> _Your task_
What is needed is an exact copy of the listing, with no pictures in it.
##############################
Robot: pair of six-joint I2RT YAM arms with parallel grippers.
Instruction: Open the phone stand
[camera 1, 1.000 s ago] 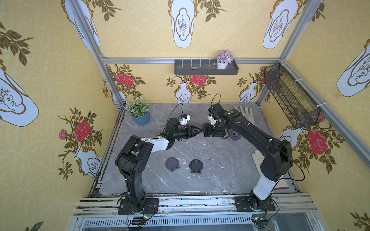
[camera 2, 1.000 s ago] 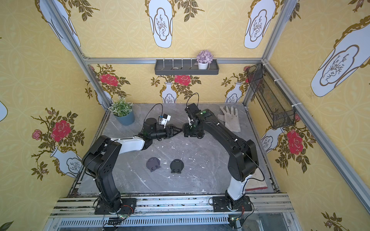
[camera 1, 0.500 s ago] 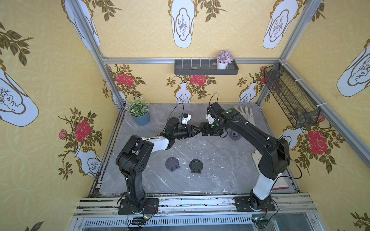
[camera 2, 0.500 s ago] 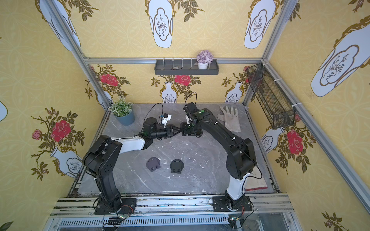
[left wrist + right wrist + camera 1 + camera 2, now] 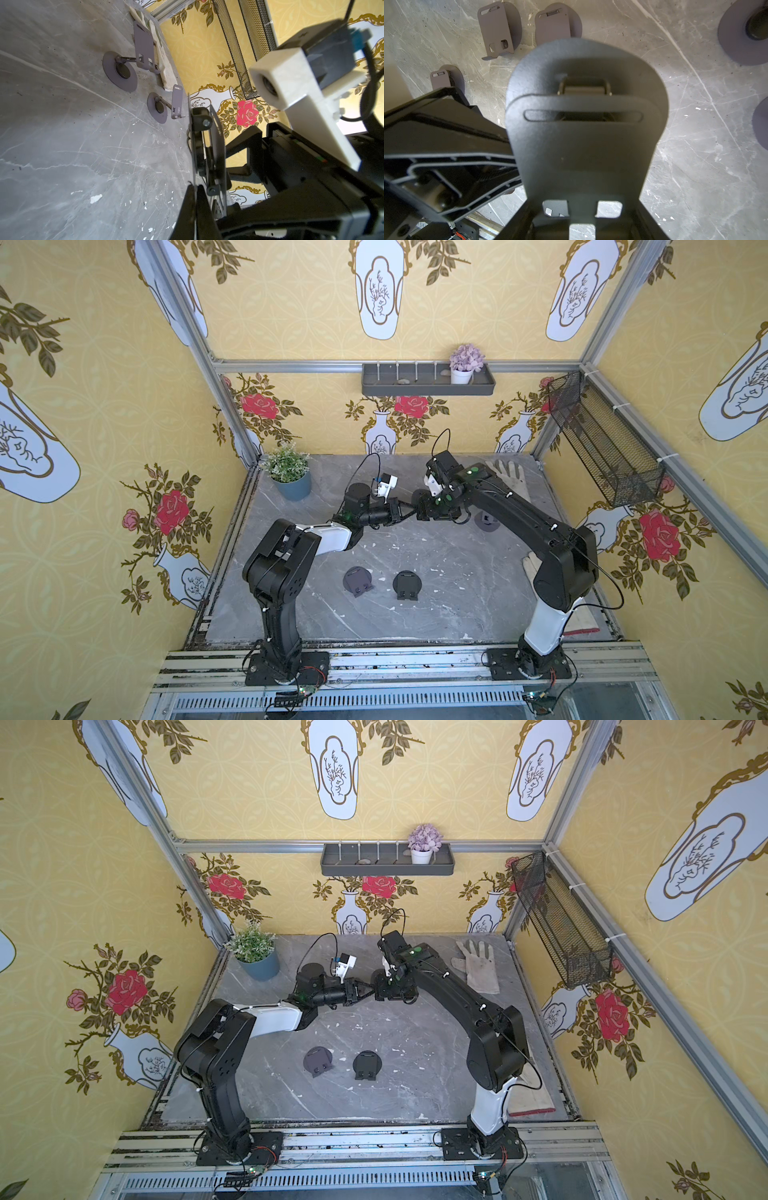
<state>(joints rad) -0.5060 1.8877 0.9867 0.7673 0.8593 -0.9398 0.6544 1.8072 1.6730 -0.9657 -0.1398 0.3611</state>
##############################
> _Worked solution_
Robot: pair of six-joint I2RT YAM arms with parallel grippers.
Instruction: Open the phone stand
[camera 1, 1.000 s ago] 
[camera 2, 1.000 s ago] 
[camera 1, 0.500 s ago] 
[camera 2, 0.500 s ago] 
[left wrist + right wrist + camera 1 + camera 2, now] 
<state>(joints rad) -0.5060 1.8877 0.9867 0.7673 0.8593 -0.9398 0.6544 1.8072 1.6730 -0.9657 -0.1398 0.3611</state>

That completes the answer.